Wasted love?

“Mary brought in a pound of very costly ointment, pure nard, and with it anointed the feet of Jesus, the house was filled with the scent of the ointment” (John 12: 3)

As I listened to today’s Gospel being read, my mind returned to the day of my Perpetual Profession back in June 2011. The text of the Gospel was that used for the liturgy of the rite of Profession. It is a passage from John’s Gospel where a woman anoints the feet of Jesus with precious ointment (John 12:1-8). The story of Jesus’ feet anointed with tears and perfume by a sinful woman is a love story, pure and simple. Not some cheap romance or TV soap love but one of complete and oblivious donation! As I stood on the threshold of complete dedication to Christ in religious life, I saw this biblical woman’s gesture and felt Jesus  saying to me: “Louise, are you ready to do the same? To be this self-emptying gift of prayer and joyful love, unafraid of stares or conflict from an often uncomprehending society? Are you willing to be balm for the brokenness and hurt of today’s humanity?” With his grace, I answered with a heart-filled: “Yes!” With his grace, I try and answer ‘Yes’ every day. With a public consecration, a sign of commitment to the whole Church, I professed vows of chastity, poverty and obedience in community forever. I showed my readiness to consecrate everything I am and have to God because He first consecrated me, firstly through the gift of baptism and then by bringing it to maturation in the call to religious life as a Disciple of the Divine Master. It is a call not to hold back what I can be and give but to continuously offer acts of selflessness in justice, creativity and compassion for my brothers and sisters.

For those around her, the gesture by the woman in the Gospel was a ‘waste’! The same echo often resounds when it comes to religious life: Is it not a waste of a life? For me, it’s not! It is a life spent not on myself, but for others, a life dedicated out of love alone. For some, our prayer is a waste, for others going to Mass is foolishness, but for the ones who truly love Jesus it’s giving Him everything because He deserves it. Love knows no bounds.

Mary anoints Jesus with perfume that's worth a year's wages. The anointing of Jesus at Bethany is the last event in John's gospel before Jesus' "triumphal entry" and the ensuing passion narrative. From start to finish, then, life as a child of God is marked by excess and extravagance, both given and received. As the priest at Mass beautifully put it, God never holds back on the extravagance, but it is not nard that is poured but the blood of his Beloved Son from the Cross which anoints us.
Extravagance moves both ways. It's reciprocal, both given and received, by both God and his people. Sometimes God is the giver; at other times we are. At the wedding party in Cana, God provided a surplus of wine. At the dinner party in Bethany, Mary gave a gift of expensive perfume. Whether divine or human, given or received, these acts of reckless abundance are signs of what life is like with the living God. All of us want to feel that we are ‘worth’ something, to somebody, to the world. We like to feel our worth reflected back to us through affirmation, compliments, success and much more. But often we forget that we don’t have to do anything to earn the love of the Father.

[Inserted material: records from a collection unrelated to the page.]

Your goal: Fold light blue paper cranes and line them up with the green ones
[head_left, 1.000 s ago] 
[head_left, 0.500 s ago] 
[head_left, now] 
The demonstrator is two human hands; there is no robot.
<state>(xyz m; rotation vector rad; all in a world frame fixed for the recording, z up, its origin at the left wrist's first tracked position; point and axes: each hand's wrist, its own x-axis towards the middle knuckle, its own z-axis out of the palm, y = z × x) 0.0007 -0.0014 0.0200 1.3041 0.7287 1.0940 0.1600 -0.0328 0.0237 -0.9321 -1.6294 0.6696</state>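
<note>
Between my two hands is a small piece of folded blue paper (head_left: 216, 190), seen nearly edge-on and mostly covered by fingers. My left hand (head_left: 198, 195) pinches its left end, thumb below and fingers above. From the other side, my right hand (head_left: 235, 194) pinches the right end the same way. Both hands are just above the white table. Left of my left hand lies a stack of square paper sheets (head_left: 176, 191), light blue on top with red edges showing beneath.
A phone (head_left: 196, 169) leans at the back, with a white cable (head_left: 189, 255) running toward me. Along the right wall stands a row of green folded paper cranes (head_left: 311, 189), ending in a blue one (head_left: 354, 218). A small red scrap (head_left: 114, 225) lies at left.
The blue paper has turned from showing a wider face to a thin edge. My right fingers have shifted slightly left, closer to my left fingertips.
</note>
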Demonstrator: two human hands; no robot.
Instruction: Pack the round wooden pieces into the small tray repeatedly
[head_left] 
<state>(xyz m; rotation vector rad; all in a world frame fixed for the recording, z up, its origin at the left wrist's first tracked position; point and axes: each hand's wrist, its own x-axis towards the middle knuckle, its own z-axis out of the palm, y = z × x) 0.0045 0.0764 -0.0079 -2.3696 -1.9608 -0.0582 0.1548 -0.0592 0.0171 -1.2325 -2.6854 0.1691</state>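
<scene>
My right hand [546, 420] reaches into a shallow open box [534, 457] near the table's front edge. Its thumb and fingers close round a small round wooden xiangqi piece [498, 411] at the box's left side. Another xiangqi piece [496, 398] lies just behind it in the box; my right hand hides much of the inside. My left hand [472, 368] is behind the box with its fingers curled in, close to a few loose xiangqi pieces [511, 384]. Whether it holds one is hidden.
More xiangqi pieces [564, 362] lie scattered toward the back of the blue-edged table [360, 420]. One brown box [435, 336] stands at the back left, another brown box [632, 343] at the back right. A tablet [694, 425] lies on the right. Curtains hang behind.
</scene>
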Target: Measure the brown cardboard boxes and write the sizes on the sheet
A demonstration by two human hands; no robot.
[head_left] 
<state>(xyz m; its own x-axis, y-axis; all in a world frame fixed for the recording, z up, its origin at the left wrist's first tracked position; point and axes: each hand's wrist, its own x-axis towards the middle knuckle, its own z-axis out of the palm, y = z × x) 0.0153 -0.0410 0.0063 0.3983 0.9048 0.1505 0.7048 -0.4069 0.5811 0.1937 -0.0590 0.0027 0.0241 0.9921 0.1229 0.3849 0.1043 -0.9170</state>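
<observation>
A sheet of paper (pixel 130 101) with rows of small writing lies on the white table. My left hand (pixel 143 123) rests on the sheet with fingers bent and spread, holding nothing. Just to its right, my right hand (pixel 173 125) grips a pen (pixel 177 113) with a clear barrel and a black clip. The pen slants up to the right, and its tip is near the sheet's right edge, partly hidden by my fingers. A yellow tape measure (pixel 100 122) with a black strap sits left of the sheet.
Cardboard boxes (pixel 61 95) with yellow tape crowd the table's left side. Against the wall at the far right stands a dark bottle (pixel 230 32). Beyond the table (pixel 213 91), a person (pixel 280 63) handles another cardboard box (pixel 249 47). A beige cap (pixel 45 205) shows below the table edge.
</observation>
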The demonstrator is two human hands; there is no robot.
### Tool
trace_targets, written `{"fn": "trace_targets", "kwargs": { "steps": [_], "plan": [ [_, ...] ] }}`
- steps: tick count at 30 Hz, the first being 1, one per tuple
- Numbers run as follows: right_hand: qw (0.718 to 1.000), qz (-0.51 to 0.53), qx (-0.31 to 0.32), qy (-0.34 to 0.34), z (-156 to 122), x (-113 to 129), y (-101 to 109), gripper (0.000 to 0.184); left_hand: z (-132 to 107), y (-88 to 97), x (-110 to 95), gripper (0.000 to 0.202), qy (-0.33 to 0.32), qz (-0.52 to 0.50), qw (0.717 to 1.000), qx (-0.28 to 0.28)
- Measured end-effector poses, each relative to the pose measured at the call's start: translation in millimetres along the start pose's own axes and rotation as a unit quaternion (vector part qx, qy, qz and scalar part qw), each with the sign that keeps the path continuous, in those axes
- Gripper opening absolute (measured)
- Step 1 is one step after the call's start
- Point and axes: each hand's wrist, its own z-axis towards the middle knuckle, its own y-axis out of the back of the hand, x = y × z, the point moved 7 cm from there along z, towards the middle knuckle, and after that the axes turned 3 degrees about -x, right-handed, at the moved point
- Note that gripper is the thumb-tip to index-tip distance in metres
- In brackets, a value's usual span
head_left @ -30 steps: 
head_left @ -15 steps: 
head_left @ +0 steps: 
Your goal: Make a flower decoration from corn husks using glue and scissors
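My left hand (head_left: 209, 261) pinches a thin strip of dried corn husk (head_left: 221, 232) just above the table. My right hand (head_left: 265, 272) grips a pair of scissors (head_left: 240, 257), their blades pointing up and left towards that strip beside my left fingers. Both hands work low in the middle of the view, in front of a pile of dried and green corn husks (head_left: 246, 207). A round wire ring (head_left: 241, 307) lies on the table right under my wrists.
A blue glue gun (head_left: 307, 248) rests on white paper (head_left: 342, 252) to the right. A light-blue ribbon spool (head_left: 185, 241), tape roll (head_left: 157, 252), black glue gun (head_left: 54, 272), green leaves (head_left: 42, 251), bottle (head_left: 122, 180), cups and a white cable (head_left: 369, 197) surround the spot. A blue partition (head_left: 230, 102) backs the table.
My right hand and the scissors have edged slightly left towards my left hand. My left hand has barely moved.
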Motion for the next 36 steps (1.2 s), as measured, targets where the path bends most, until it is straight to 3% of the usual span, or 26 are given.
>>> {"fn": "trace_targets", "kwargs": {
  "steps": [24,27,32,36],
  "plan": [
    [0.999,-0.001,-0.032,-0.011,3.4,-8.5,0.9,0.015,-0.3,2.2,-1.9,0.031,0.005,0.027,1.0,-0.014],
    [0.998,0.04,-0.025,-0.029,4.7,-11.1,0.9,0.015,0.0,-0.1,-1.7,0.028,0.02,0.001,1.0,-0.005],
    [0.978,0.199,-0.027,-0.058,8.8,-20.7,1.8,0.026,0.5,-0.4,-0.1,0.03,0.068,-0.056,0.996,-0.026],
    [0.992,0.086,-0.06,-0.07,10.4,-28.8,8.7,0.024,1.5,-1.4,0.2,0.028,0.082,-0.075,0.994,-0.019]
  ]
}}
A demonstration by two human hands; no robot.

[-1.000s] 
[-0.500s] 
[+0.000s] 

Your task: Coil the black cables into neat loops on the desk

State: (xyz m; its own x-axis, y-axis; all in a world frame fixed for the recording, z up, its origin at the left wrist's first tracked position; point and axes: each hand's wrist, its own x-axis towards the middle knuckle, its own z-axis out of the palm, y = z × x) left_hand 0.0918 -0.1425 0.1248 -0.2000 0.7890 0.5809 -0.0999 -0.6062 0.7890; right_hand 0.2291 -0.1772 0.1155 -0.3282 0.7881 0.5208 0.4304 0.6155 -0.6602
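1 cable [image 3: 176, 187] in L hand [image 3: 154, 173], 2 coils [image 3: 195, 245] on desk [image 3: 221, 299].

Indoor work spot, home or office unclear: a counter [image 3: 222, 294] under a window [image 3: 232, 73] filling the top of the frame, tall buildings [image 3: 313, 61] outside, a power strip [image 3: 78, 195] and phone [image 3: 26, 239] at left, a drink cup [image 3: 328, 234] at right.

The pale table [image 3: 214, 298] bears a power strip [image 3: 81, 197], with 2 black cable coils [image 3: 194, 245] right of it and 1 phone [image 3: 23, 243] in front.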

Below is the song of thanksgiving which I wrote for the event of my Perpetual Profession based on the anointing at Bethany. I hope to upload the sung version of it soon.

Will it be enough?
In a house not far from Jerusalem, the scene begins to unfold,
Jesus rests with his friends, in the home of Bethany,
Mary feeling the time was near, brought out the costly oil
As she kneeled down at his feet, she softly asked:

“Will it be enough to anoint the Son of God?
Will be enough to be balm for humankind?
Will it be enough to free all those in chains?
Will it be enough? This act of love.”

And in that house of welcoming, the air begins to stale,
With those who simply fail to see this ‘waste’ of precious nard.
“Why not sell it all? It’s useless here!” said he of darkened heart
But Mary took her jar and broke it open there.

“Will it be enough to anoint the Son of God?
Will be enough to be balm for humankind?
Will it be enough to dry the tears of all who weep?
Will it be enough? This act of love.”

“See this woman and her love, a love that knows no fear
She risked it all, the stares, the hate because of that one act
Releasing perfume of gratitude, of prayer, of abundant love,
She anointed me...her Master, Saviour, All.”

Yes, it is enough to anoint the Son of Man,
Yes, it is enough because you don’t hold back,
Yes, it is enough, though some don’t understand.
Yes, it is enough, your act of love

Will it be enough (yes, it is enough) to anoint the Son of God?
Will be enough (yes, it is enough) to be balm for humankind?
Yes, it is enough though some don’t understand.
Yes, it is enough, this act of love…
Yes, it is enough, this act of love.


  1. A lovely reflection, and a lovely song, sung beautifully in June 2011.